### What to work on:
Once a line is found to contain "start", copy it out of the listing.
--
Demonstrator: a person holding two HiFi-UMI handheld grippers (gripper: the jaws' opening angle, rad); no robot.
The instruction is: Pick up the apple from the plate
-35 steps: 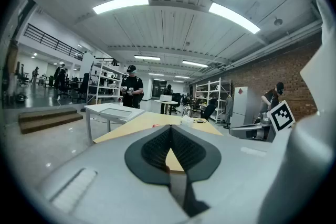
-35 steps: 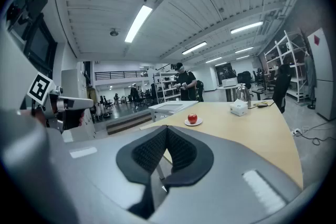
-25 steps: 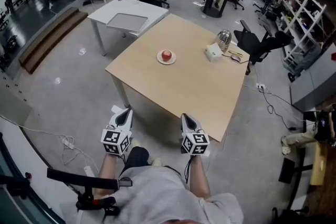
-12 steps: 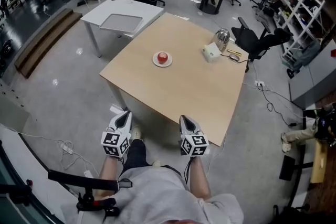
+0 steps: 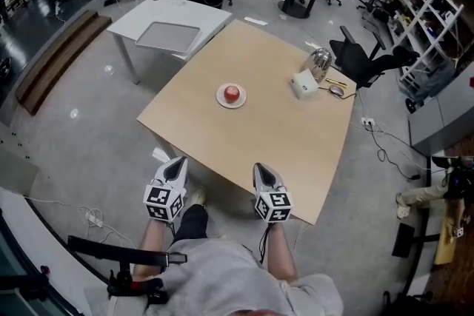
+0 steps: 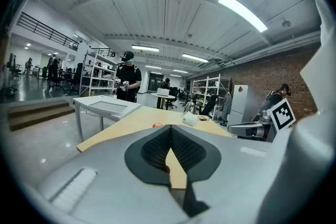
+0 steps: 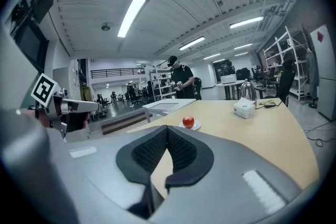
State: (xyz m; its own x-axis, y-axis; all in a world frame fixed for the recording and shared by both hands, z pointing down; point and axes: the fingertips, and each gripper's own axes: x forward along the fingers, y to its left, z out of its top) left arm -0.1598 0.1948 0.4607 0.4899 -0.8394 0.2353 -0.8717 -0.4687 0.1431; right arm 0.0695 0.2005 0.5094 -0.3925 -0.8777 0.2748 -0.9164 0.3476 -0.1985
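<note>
1 apple (image 5: 232,92) on plate (image 5: 221,99), mid tbl (image 5: 255,140)

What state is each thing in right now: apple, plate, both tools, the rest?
apple: on the plate, untouched.
plate: flat on the table.
left tool: shut, empty, far from apple.
right tool: shut, empty, far from apple.
metal kettle: upright, by white box.

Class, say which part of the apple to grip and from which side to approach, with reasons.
Probably across the round middle of the apple, from the near side and slightly above: it sits alone on the shallow plate, its sides exposed.
</note>
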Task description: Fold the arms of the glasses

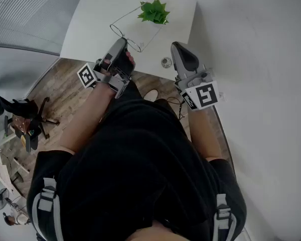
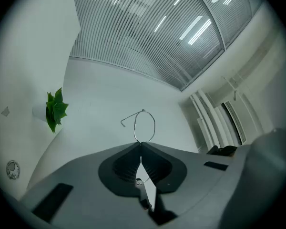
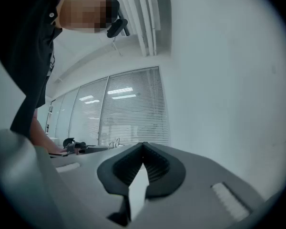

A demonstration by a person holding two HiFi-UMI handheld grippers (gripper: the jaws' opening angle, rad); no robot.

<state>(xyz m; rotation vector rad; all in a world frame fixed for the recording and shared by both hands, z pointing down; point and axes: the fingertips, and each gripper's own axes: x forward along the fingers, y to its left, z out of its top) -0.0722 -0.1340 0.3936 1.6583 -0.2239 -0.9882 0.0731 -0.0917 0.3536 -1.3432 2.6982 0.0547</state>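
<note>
The left gripper (image 1: 122, 43) is closed on the frame of the glasses (image 2: 144, 126), which reach out over the table (image 1: 95, 19) toward the plant (image 1: 154, 11). The right gripper (image 1: 176, 46) is closed, with nothing in it.

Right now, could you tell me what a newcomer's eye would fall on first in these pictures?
The wire glasses pinched in the shut left gripper, held over the white table, stand out first. Next come the green plant at the table's far side and the right gripper, shut and empty.
</note>
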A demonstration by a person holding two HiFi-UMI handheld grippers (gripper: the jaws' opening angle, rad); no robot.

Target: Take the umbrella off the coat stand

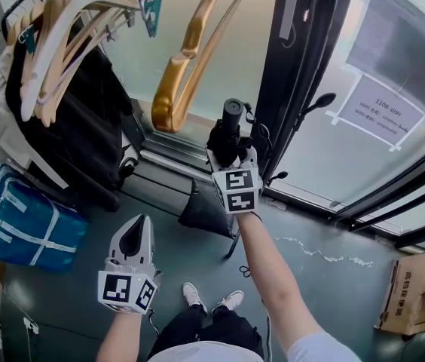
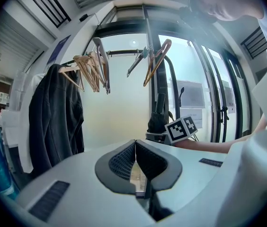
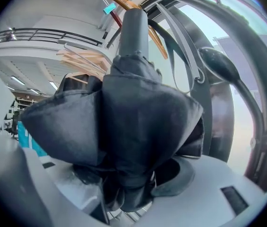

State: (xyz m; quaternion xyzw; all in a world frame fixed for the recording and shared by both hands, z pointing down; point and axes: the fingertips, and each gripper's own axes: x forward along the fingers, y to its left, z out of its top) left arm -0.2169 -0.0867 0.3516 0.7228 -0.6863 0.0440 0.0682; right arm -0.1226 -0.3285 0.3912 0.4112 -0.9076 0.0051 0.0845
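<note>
Clamped on the umbrella (image 3: 133, 122) right now with the right gripper (image 3: 136, 186): fingers (image 3: 183, 176) spread fairly wide, pressed into the bunched black fabric, stubby grey end up. Held just beside the coat stand (image 1: 303, 59), on its left in the head view, close to the 2 curved hooks (image 1: 322, 100) on the black pole. No telling about any strap caught on a hook.

Lower down and well apart from the coat stand: left gripper (image 1: 136, 236), fingers (image 2: 119, 162) pressed together on nothing.

Further out from the stand, a rail of wooden hangers (image 1: 62, 29) over a dark coat (image 1: 84, 104), not in play.

Reads as the lift-off step, grip already made. Next up, probably: raise a touch to free any loop, then draw clear of the hooks, away from the pole, keeping a firm squeeze on that soft, slippery fabric.
</note>
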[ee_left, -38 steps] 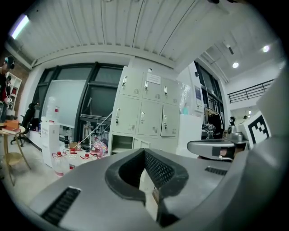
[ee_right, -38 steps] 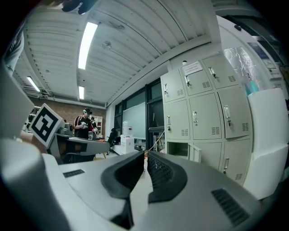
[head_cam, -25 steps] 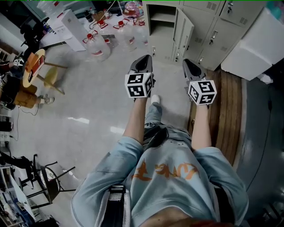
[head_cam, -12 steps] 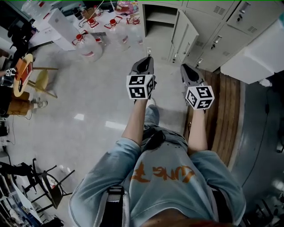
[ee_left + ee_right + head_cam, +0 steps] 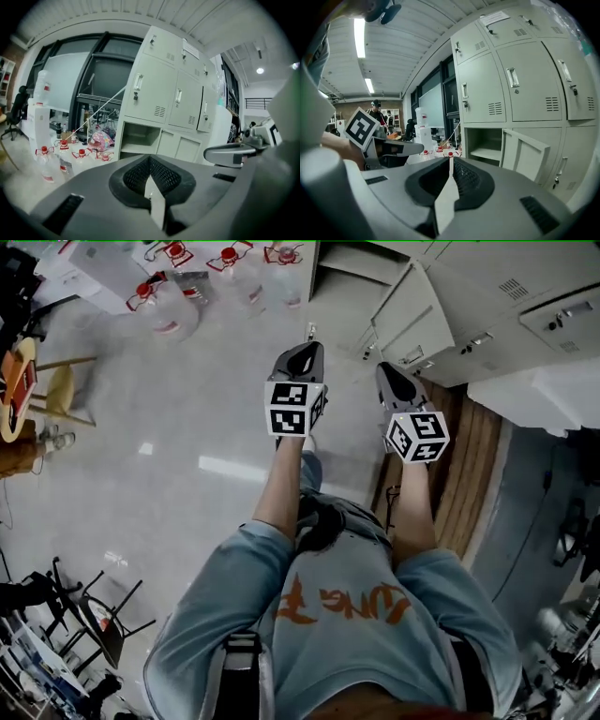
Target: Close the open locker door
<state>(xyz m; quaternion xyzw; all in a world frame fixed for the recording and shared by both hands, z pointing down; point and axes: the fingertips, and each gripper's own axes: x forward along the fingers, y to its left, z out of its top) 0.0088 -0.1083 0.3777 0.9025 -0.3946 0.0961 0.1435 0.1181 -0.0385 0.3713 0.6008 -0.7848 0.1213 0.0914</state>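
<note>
left gripper [image 5: 151, 185]: jaws pressed together, nothing between them; held out ahead of the person, left of the other claw in head view [image 5: 302, 354]
right gripper [image 5: 450, 173]: jaws closed tip to tip, empty; pointed at the locker front, in head view [image 5: 389, 376] just short of the door
contact: neither gripper touches the door; both hang in the air above the floor [image 5: 187, 427]
locker door [image 5: 524, 150]: bottom row, swung out from the front, standing to the right of its opening in the right gripper view; in head view [image 5: 408, 310] ahead of the right gripper
open compartment [image 5: 485, 143]: shelf inside, looks empty; also visible in the left gripper view [image 5: 138, 138]
lockers [image 5: 525, 84]: the other doors shut, with handles and vent slots
handling (judgement): thin sheet-metal panel, probably light and stiff, swings on hinges, may bounce back off the frame if shoved; smooth paint, so pads can slip
where to take it (judgement): no pinch needed; press closed jaws flat on the outer face near the free edge, away from the hinge side, push until it seats
step (judgement): approach, door not yet reached
surroundings: water bottles [image 5: 169, 306] on the floor to the left, well apart; wooden slats [image 5: 469, 456] under the right arm
</note>
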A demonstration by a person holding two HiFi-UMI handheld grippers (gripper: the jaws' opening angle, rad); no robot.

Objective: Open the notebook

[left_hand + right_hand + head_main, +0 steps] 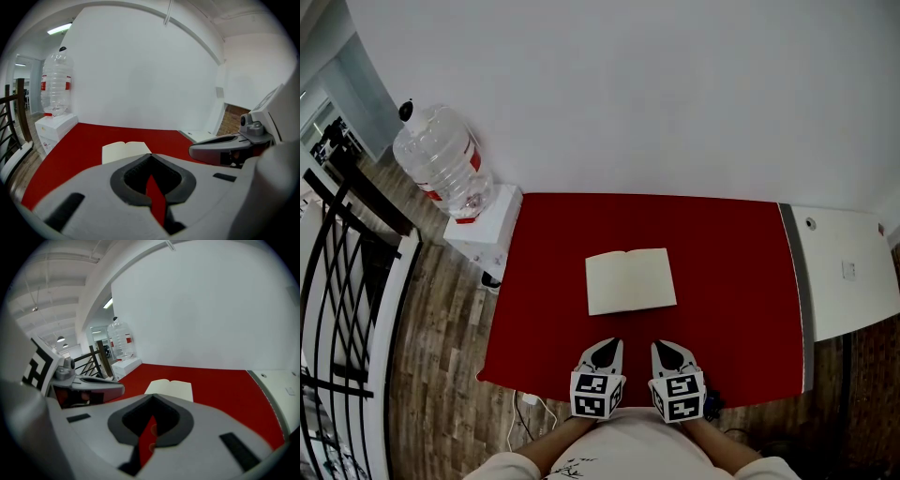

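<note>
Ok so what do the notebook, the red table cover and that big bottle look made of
Notebook: paper, matte cream pages lying open and flat.
Red table cover: probably cloth or felt, an even matte red without glare, though a mat is possible.
Big bottle: most likely clear plastic, see-through with a red label.

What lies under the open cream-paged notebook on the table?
The open cream-paged notebook lies flat on the red table cover, which is visible all round it. Whatever is directly beneath its pages is hidden.
</note>
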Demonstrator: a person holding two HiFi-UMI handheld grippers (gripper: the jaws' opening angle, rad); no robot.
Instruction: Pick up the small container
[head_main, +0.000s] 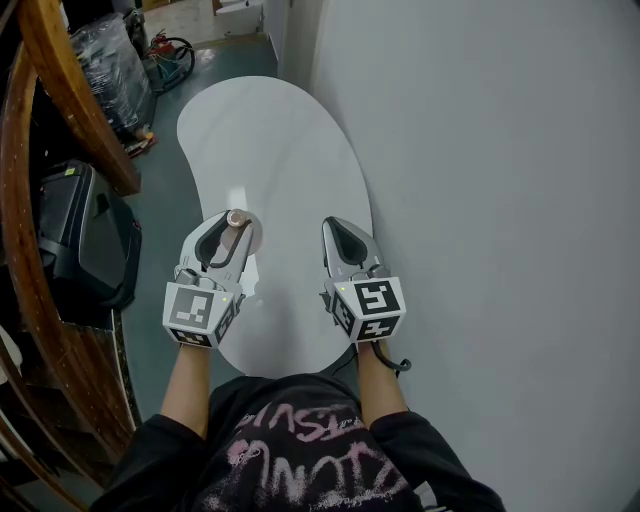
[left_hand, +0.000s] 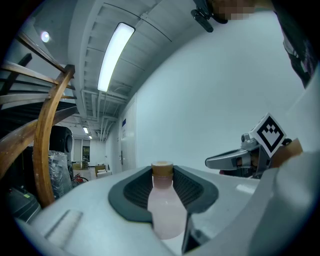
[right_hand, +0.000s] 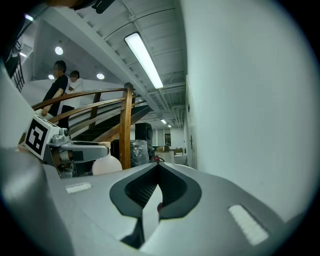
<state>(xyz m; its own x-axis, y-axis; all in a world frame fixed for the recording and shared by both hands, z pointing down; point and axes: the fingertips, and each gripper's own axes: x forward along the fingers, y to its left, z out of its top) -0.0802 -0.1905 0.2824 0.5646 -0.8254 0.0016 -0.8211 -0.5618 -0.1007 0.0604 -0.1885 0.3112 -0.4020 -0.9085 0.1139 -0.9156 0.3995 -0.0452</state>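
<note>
The small container (head_main: 237, 219) is a translucent whitish bottle with a tan cap. In the head view it sits between the tips of my left gripper (head_main: 232, 224), over the white table (head_main: 280, 140). The left gripper view shows the bottle (left_hand: 164, 207) upright, with my left gripper (left_hand: 162, 175) shut on its body. My right gripper (head_main: 345, 236) hangs over the table's right side, shut and holding nothing. Its jaws meet in the right gripper view (right_hand: 157, 169), where the bottle (right_hand: 106, 165) shows round at the left.
A plain white wall (head_main: 500, 200) runs close along the table's right edge. A curved wooden stair rail (head_main: 60, 90) and a black case (head_main: 85, 235) stand on the floor at the left. Two people (right_hand: 62, 85) stand on the upper level.
</note>
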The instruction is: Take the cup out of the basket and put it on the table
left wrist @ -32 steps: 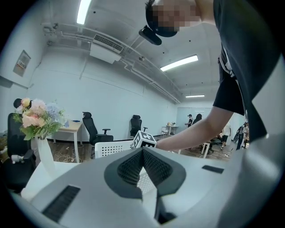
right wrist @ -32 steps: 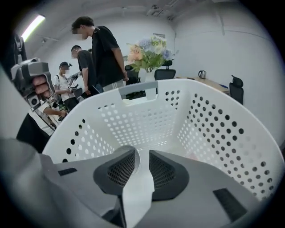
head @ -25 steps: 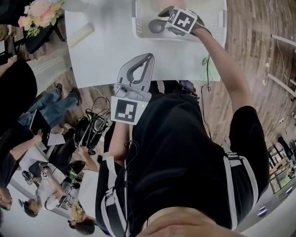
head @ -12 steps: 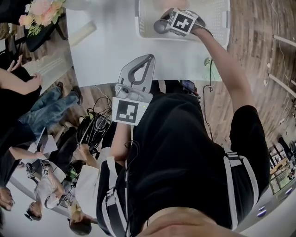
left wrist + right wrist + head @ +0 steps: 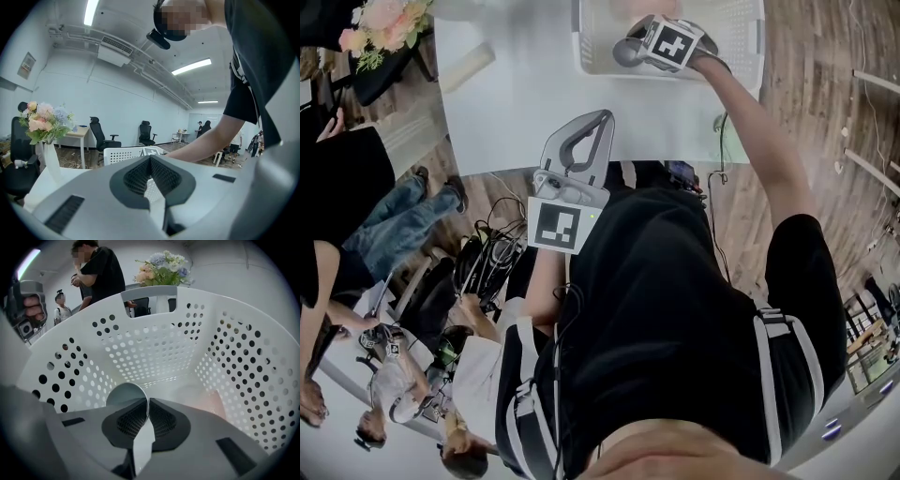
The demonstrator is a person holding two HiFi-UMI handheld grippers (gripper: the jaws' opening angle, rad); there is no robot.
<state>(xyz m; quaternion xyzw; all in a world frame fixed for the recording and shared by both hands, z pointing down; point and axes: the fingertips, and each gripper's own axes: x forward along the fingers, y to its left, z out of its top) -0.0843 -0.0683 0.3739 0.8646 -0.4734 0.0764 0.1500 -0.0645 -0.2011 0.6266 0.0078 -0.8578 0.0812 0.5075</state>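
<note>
The cup (image 5: 125, 394) is seen inside the white perforated basket (image 5: 154, 348) at the far right of the tabletop (image 5: 516, 103), its thin wall pinched between the pads of the right gripper (image 5: 147, 401). The jaws, wider a second ago, have just been closing onto it. The left gripper (image 5: 602, 114) is held unchanged over the near tabletop edge, jaws together and empty.
</note>
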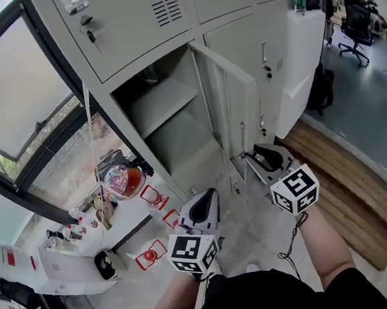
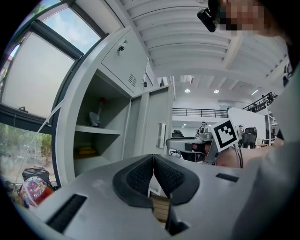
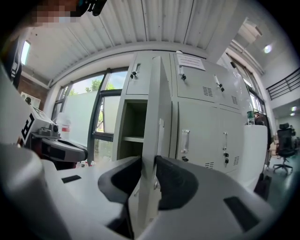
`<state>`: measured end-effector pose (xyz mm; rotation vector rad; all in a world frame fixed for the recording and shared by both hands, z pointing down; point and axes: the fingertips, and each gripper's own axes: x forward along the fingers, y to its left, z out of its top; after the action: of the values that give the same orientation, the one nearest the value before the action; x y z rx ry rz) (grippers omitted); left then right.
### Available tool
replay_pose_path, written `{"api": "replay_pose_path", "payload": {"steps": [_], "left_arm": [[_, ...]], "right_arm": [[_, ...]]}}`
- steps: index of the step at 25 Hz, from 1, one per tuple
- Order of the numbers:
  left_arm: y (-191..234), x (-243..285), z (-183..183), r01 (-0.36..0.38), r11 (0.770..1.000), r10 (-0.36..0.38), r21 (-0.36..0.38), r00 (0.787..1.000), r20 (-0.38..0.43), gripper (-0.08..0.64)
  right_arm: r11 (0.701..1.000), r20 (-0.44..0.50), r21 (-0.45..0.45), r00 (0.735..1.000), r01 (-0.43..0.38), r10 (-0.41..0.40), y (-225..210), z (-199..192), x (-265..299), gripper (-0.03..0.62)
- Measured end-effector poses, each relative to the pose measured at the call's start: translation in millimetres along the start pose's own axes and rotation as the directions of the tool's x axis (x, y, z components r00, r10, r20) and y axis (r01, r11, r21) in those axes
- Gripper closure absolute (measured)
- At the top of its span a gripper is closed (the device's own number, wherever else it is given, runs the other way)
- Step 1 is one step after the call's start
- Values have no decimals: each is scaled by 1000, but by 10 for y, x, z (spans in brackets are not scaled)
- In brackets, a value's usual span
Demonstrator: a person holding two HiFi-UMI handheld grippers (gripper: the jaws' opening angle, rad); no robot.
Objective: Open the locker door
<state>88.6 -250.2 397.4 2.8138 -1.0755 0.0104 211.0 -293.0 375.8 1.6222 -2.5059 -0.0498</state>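
Observation:
The grey locker's lower door [image 1: 232, 93] stands swung out, and its compartment [image 1: 170, 122] with one shelf is open to view. My right gripper [image 1: 253, 160] is at the door's lower free edge. In the right gripper view the door's edge [image 3: 151, 117] runs up between the two pads [image 3: 176, 185], which press on both of its faces. My left gripper [image 1: 204, 210] hangs lower and to the left, away from the locker. Its jaws [image 2: 153, 164] are shut with nothing between them. The open compartment [image 2: 96, 136] also shows in the left gripper view.
More lockers with keys and vents stand above and to the right [image 1: 135, 21]. A window [image 1: 20, 91] is at the left, with a cluttered white table [image 1: 68, 262] and a bag [image 1: 122, 180] below it. Wooden boards [image 1: 347, 177] lie on the floor at the right.

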Motion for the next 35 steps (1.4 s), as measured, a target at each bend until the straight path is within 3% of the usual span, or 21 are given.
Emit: {"api": "replay_pose_path", "payload": {"steps": [9,21,35], "left_arm": [[-173,35,18,-7,1000,7,7,1000,9,543],[-222,-79,48,-61,998,61,12,998,27,543],[-333,-265,152,-122,991,120,49,992,37,543]], "right_arm": [[992,-19,35,993,120,-120,-417,-71,-158,451],[955,-59,79,957,287,-283,-938,-151,-240,462],[951,-25,94,956,295,-294,-984,-73,-381,534]]}}
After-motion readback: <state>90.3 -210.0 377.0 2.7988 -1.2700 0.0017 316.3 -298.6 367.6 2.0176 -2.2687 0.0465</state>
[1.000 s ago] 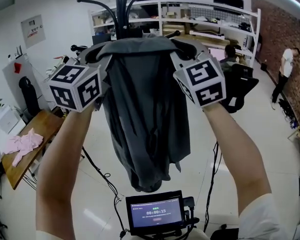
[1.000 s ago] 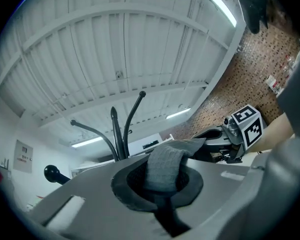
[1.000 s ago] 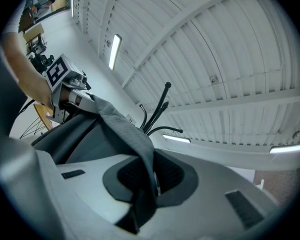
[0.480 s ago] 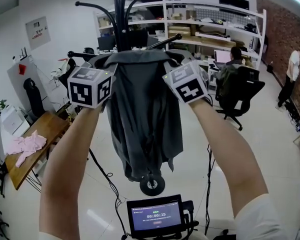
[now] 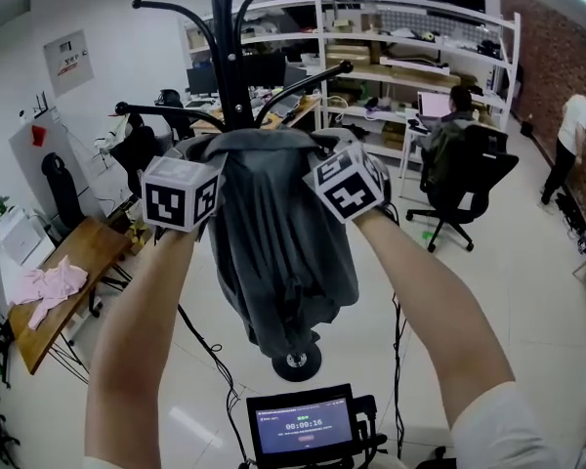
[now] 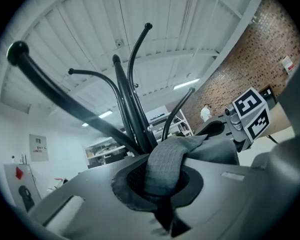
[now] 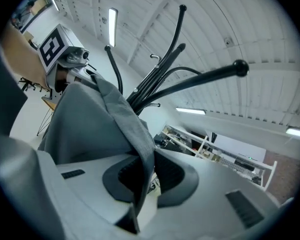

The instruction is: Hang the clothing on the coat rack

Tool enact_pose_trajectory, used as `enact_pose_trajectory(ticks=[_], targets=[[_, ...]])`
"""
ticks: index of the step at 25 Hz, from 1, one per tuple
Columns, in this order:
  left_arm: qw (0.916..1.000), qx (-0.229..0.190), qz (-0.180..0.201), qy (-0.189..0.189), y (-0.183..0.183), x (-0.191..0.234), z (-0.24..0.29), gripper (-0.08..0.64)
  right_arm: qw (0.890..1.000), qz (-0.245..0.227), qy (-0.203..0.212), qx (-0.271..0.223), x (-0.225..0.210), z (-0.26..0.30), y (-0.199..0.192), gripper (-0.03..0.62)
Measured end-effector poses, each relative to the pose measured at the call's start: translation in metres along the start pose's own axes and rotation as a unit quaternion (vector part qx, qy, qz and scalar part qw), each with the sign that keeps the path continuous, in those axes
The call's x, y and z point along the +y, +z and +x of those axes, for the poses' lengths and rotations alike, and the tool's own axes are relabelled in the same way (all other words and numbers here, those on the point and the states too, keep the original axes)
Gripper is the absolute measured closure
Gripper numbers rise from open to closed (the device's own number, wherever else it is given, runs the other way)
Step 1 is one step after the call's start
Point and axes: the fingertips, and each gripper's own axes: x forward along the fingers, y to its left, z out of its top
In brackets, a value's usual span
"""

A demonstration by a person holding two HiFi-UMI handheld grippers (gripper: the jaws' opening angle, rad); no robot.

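A dark grey garment (image 5: 283, 242) hangs between my two grippers, right in front of the black coat rack (image 5: 225, 57). The left gripper (image 5: 200, 164) is shut on a fold of its collar (image 6: 165, 159). Its other shoulder edge (image 7: 135, 129) is pinched in the right gripper (image 5: 324, 156), also shut. In the left gripper view the jaws (image 6: 160, 184) clamp the cloth, with the rack's curved arms (image 6: 135, 114) just behind. The right gripper (image 7: 142, 181) sees those arms (image 7: 190, 81) above the cloth. The rack's round base (image 5: 296, 362) shows under the hem.
A small screen (image 5: 306, 423) sits low in front of me, with cables across the floor. A wooden table (image 5: 78, 252) with a pink cloth (image 5: 44, 283) stands at the left. At the back are shelves (image 5: 410, 47), a seated person (image 5: 456, 135) and a standing person (image 5: 569, 125).
Both grippers have carried the garment away from me and lower, closer to the rack. The rack's arms now rise above the collar, and its base shows below the hem.
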Motion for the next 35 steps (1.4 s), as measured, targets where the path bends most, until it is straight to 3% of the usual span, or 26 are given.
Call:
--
### Solution for this problem:
- Measured end-effector poses, each relative to the pose measured at the call's start: translation in millimetres along the start pose's own axes and rotation as the directions of the tool's x axis (x, y, z components r00, r10, r20) and y axis (r01, r11, r21) in those axes
- Step 1 is one step after the call's start
Measured end-effector poses, each relative to the pose measured at the call's start: translation in metres along the start pose's own axes and rotation as a unit quaternion (vector part qx, qy, qz and scalar part qw), each with the sign that keeps the path continuous, in those axes
Step 1 is one step after the call's start

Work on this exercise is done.